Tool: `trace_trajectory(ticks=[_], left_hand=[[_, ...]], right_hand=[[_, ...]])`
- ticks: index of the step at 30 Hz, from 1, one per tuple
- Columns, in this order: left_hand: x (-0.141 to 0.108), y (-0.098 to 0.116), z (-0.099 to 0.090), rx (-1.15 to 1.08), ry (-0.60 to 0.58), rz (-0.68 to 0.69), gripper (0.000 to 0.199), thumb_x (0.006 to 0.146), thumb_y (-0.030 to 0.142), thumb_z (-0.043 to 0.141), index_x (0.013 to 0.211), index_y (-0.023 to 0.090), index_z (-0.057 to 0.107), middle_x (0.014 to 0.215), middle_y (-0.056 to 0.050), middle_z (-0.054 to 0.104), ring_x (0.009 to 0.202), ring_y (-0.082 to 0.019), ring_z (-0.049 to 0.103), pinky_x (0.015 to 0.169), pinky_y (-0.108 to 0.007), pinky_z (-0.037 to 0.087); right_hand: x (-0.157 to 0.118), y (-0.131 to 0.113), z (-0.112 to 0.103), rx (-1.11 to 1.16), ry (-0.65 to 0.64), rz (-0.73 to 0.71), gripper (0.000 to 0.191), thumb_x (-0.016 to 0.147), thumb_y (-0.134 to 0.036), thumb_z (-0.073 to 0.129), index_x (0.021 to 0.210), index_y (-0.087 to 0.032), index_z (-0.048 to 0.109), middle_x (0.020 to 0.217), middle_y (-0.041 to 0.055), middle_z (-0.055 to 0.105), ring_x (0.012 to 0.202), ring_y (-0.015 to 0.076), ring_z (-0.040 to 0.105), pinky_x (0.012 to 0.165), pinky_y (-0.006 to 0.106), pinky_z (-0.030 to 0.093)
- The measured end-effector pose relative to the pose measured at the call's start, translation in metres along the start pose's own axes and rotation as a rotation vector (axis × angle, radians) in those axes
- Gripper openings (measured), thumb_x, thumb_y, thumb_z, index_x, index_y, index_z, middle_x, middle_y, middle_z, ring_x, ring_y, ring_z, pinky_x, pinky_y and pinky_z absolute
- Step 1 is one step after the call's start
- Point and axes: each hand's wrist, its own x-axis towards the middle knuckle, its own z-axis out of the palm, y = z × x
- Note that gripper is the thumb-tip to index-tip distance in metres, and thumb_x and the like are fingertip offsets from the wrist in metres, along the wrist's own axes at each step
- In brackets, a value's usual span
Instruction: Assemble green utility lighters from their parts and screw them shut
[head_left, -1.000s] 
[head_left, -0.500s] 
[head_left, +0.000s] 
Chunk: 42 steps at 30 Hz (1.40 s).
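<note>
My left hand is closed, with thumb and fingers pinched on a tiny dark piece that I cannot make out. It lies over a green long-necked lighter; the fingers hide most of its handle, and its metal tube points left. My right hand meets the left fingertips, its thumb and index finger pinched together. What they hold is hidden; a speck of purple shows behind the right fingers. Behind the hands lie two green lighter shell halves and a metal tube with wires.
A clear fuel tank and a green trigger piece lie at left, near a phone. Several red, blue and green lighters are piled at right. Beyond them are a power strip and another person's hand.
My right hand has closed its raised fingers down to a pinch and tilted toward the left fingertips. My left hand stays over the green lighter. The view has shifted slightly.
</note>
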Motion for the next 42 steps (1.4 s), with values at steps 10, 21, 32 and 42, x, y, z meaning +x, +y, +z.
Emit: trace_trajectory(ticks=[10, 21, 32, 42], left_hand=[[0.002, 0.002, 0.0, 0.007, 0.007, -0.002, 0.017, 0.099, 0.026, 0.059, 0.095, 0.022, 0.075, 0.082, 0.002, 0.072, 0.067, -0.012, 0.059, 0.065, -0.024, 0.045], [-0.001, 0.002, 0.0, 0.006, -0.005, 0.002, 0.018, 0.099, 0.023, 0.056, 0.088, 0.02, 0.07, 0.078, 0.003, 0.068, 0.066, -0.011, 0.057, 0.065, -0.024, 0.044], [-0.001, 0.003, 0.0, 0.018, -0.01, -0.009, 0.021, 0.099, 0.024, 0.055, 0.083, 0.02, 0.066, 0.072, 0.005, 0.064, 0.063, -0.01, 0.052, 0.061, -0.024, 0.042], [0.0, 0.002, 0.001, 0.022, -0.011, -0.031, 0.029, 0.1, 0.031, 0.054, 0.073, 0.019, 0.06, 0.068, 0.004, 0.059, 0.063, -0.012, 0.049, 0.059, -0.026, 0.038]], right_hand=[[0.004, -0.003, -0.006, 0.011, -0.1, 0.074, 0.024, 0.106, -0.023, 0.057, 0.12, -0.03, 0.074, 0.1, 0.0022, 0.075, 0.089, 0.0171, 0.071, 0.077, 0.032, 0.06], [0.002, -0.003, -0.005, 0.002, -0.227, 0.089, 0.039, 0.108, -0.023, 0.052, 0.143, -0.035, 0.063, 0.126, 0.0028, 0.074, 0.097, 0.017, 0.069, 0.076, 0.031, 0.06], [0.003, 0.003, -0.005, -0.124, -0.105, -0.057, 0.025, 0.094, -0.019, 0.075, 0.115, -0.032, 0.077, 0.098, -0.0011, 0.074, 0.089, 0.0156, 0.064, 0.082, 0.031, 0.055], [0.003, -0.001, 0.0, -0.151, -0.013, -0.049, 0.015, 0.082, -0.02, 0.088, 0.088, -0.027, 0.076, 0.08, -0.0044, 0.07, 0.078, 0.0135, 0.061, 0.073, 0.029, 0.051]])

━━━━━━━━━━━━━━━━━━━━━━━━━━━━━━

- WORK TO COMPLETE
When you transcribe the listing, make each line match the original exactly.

- RESPONSE BELOW
Tool: `trace_trajectory(ticks=[_], left_hand=[[_, ...]], right_hand=[[_, ...]])`
- ticks: index of the step at 30 Hz, from 1, one per tuple
- Columns, in this order: left_hand: x (-0.141 to 0.108), y (-0.098 to 0.116), z (-0.099 to 0.090), rx (-1.15 to 1.08), ry (-0.60 to 0.58), rz (-0.68 to 0.69), gripper (0.000 to 0.199), thumb_x (0.006 to 0.146), thumb_y (-0.030 to 0.142), thumb_z (-0.043 to 0.141), index_x (0.013 to 0.211), index_y (-0.023 to 0.090), index_z (-0.057 to 0.107), middle_x (0.014 to 0.215), middle_y (-0.056 to 0.050), middle_z (-0.054 to 0.104), ring_x (0.009 to 0.202), ring_y (-0.082 to 0.019), ring_z (-0.049 to 0.103), pinky_x (0.015 to 0.169), pinky_y (-0.108 to 0.007), pinky_z (-0.037 to 0.087); right_hand: x (-0.157 to 0.118), y (-0.131 to 0.113), z (-0.112 to 0.103), rx (-1.11 to 1.16), ry (-0.65 to 0.64), rz (-0.73 to 0.71), gripper (0.000 to 0.191), thumb_x (-0.016 to 0.147), thumb_y (-0.134 to 0.036), thumb_z (-0.073 to 0.129), index_x (0.021 to 0.210), index_y (-0.087 to 0.032), index_z (-0.048 to 0.109), middle_x (0.020 to 0.217), middle_y (-0.041 to 0.055), middle_z (-0.055 to 0.105), ring_x (0.012 to 0.202), ring_y (-0.015 to 0.076), ring_z (-0.040 to 0.105), pinky_x (0.012 to 0.165), pinky_y (-0.006 to 0.106), pinky_z (-0.030 to 0.093)
- The measured end-effector pose relative to the pose measured at the call's start, translation in metres along the start pose's own axes and rotation as a rotation vector (axis × angle, radians) in those axes
- Gripper openings (measured), thumb_x, thumb_y, thumb_z, index_x, index_y, index_z, middle_x, middle_y, middle_z, ring_x, ring_y, ring_z, pinky_x, pinky_y and pinky_z absolute
- Step 1 is one step after the call's start
- Point and axes: each hand's wrist, its own x-axis towards the middle knuckle, its own z-axis out of the palm, y = z × x
- Note that gripper is the thumb-tip to index-tip distance in metres, and thumb_x and the like are fingertip offsets from the wrist in metres, along the wrist's own axes at each step
- In brackets, a value's usual span
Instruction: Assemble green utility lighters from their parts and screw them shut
[head_left, -1.000s] 
[head_left, -0.500s] 
[head_left, +0.000s] 
Chunk: 42 steps at 30 Hz (1.40 s).
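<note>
My left hand is closed, with thumb and fingers pinched on a tiny dark piece that I cannot make out. It lies over a green long-necked lighter; the fingers hide most of its handle, and its metal tube points left. My right hand meets the left fingertips, its thumb and index finger pinched together. What they hold is hidden; a speck of purple shows behind the right fingers. Behind the hands lie two green lighter shell halves and a metal tube with wires.
A clear fuel tank and a green trigger piece lie at left, near a phone. Several red, blue and green lighters are piled at right. Beyond them are a power strip and another person's hand.
My right hand has closed its raised fingers down to a pinch and tilted toward the left fingertips. My left hand stays over the green lighter. The view has shifted slightly.
</note>
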Motion for the next 42 steps (1.4 s), with values at steps 10, 21, 32 and 42, x, y, z meaning +x, +y, +z.
Emit: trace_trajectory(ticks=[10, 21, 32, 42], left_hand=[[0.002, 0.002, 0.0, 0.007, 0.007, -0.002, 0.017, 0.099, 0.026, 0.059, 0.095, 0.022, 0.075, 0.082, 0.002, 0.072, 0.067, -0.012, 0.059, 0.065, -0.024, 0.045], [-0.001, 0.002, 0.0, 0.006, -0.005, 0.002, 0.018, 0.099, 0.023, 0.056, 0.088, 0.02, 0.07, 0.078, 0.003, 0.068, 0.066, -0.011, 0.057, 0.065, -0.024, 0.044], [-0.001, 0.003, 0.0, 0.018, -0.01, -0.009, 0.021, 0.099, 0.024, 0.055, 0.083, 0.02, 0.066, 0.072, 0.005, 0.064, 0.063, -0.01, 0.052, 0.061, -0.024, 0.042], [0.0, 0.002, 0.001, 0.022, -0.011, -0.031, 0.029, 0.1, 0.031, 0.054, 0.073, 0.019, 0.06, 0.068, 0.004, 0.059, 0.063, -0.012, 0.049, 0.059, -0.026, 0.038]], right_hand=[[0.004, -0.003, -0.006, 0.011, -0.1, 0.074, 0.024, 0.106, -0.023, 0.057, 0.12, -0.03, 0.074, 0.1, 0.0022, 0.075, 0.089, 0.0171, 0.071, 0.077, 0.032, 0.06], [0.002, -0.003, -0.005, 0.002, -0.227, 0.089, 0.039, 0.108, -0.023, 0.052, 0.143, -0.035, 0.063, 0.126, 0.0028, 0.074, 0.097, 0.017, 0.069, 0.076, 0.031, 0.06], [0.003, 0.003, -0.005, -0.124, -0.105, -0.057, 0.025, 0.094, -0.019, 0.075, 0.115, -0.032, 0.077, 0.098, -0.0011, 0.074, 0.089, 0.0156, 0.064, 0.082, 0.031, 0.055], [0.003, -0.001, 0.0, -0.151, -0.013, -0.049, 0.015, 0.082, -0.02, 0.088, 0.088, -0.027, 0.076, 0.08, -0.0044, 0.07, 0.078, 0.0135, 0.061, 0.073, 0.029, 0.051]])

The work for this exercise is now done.